I created design to build a big and expandable floor piano (1 to 8 or more octaves) .
They were plenty of challenges with this piano.
I wanted all bullet ticked:
– Big but could fit in a car (from 1 to 8 meters long)
– Expandable (from 1 to 8 octaves now)
– Strong (it’s for kids, even if adults love to play too)
– No moving parts (same reason as above)
– Easy to use.
Current version is 300$ per octave (essentially because of wood and translucent acrilyc, and about 50$ for electronic), and 50$ for master.
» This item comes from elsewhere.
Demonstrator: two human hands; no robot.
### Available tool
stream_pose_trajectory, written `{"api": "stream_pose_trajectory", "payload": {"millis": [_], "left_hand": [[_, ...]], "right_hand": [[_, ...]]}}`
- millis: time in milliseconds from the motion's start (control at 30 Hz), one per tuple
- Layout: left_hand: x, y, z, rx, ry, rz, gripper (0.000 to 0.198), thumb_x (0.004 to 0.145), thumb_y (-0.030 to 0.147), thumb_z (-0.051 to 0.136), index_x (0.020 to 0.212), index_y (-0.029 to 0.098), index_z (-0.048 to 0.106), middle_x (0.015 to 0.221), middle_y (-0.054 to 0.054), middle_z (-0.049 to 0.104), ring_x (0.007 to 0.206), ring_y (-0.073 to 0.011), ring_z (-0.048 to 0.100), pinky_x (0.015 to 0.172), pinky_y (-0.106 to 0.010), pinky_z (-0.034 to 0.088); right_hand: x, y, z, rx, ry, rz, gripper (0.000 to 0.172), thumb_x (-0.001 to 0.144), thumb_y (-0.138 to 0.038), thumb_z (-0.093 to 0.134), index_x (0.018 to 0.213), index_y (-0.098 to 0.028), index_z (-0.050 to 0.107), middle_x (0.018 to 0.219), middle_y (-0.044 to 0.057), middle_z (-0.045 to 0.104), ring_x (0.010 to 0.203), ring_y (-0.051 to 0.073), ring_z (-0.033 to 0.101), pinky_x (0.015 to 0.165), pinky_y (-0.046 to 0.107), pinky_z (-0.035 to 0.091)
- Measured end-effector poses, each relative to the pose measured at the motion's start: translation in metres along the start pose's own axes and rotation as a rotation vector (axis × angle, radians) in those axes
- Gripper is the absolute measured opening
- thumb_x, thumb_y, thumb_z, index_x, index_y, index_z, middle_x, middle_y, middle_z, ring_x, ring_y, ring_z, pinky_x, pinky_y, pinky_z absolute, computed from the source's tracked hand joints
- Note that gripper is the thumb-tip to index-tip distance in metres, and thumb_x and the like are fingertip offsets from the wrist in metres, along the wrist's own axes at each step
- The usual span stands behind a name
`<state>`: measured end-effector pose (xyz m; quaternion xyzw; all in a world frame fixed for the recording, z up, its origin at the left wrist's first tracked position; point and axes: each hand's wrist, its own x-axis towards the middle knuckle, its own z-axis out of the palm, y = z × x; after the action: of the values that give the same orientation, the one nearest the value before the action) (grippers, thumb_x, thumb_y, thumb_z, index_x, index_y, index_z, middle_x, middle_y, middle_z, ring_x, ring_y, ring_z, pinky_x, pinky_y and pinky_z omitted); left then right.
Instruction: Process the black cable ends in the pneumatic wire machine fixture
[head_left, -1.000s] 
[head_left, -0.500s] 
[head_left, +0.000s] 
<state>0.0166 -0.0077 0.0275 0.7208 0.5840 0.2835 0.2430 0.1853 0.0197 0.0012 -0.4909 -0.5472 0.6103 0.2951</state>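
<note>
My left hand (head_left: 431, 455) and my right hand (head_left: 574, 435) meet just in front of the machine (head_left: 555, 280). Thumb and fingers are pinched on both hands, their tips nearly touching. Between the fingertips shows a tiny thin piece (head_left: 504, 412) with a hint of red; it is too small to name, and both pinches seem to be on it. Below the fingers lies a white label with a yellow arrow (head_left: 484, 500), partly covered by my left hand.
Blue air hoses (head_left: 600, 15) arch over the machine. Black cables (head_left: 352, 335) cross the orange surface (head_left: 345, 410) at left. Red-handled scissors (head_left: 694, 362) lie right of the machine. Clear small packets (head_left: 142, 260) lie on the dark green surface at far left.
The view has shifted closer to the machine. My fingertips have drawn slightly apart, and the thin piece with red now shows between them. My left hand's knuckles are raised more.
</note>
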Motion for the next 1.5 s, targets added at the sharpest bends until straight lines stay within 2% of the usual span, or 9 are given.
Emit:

It tooks me about 60 hours to build it.
A video of the piano in action (from movie big).
And a google album : https://photos.app.goo.gl/zgVPkDczEqyu9RbT6
For each octave, you’ll need :
1x Plywood : birch plywood for rigidity, thickness 12mm, 105×100 cm
1x Acrilyc translucent sheets (white) : 105x90cm for each octave, 6 to 8mm thickness
5x Acrilyc translucent black sheets : 40×10 cm 3mm thickness
1x Wood 2.5x1cm : plenty for inside structure (description in step 1)
1x Wood 1cmx1cm : plenty for inside structure (description in step 1)
1x Arduino Mega to drive the octave, and send and receive data to/from master
1x Mpr121 or any chipset capable of capacitive detection
3x Led drivers : whatever you choose, I created my own with PCA9685 (using 12 channels on 16)
1x Few transistor (12 per card, 3 cards for one octave)
1x Silver Fabric Fiber Conductive Mesh for detection
1x RGB 5050 Led strip (30 led by meter is enough) 20m
For the master :
1x arduino mega
1x midi sound card
Step 1: Prepare the Wood
First use diagram to cut wood, and glue it as shown in picture.
Then paint in white.
Then glue felt fabric on the wood (it will help avoiding wood weird noise with the acrilyc)
Step 2: Prepare Acrylic With Silver Fabric
You’ll first need to glue silver fabric to the acrilyc sheet. I’m using a adhesive spray (gorilla, 3M, scotch, you have a lot of choice, I’m using 3M).
Then solder a wire to each of the pads as seen on picture 4 (these will be attached to the MPR121).
Step 3: Prepare LEDs
For the LED, I used USB A connector to be able to connect easily the led strip to the controlers.
First cut led strip to correct length, then solder the wires to the strip.
When this is done, you can use hot glue to glue the led strips to the wood.
Step 4: Electronic of the Octaves
A friend created a board to drive the LED strips. This board is provided in the rar file attached with name of components.
Just solder transistor, resistor, capacitor (just one), USB connectors, Power connector, I2C link connector, and chipset and that’s pretty much it.
I’ve not done this part, I’m not very good at SMD, but it is also very easy to build one with full size components (that’s what I had done first hand).
The 0 to 5 pad allow you to give a I2C number to the board. You’ll have 3 of them for one octave, + the MPR121 on the I2C bus.
This done, you need to link all stuff together. Look at schematic, this is kind of easy once you figure it :
The piano is built with one master driving the whole thing and one slave for each octave. The slaves can be interchanged without constraint (no ordering of the octave, easy add with no configuration at all, actually there is ordering and configuration, but it’s all done in the code and the end user doesn’t have to take care of it)
I’m using a RS232 bus to go from the master to the slaves, and one RS232 bus to go from the slave to the master (hence the use of arduino Mega that has multiple hardware serial buses). for this link, I’ll use RJ45 cables
There is also a power line for each of the octave, so 220V (110 depending where you live) is going from slave to slave. It’s 12V that drives the power the LED only (it was easier to have 10 Amps Power supplies in each octave than having to have till 80Amps in 12V) It’s about 20 meter of led by key than could all be lighted at the same time in the end, it’s 20mA * 3color * 20meter * 30ledsbymeter = 36Amps, fortunately, you never have all keys in white at the same time.
Step 5: Software
The software part is quite easy for the master and the slaves. Files are attached.
How it works ?
First plug the octaves, then plug the master to the first octave, then turn it on.
When turned on, the master will send a message on the COM bus to discover the number of octaves, and will give each of them a number.
When a key is touched on an octave, the software will get the number of the key, will add the number of the octave, and will send the message to it “father”. The message will then go to the master, and master will play the note.
Step 6: Hardware and Software of the Master
Master is simply an arduino mega with a midi music shield (in my case, I used VS1053, but it can be any).
The software part is similar to the one in the octaves, except it handles information from BUS and trtansform it into midi command sent to the shield.
Step 7: Remarks
My time is limited, and I can’t spend too much time to think more to a better way to present this instructable. If you find any point unclear, if you need any explanation, don’t hesitate to ask, I’ll answer, and will use it to make it better.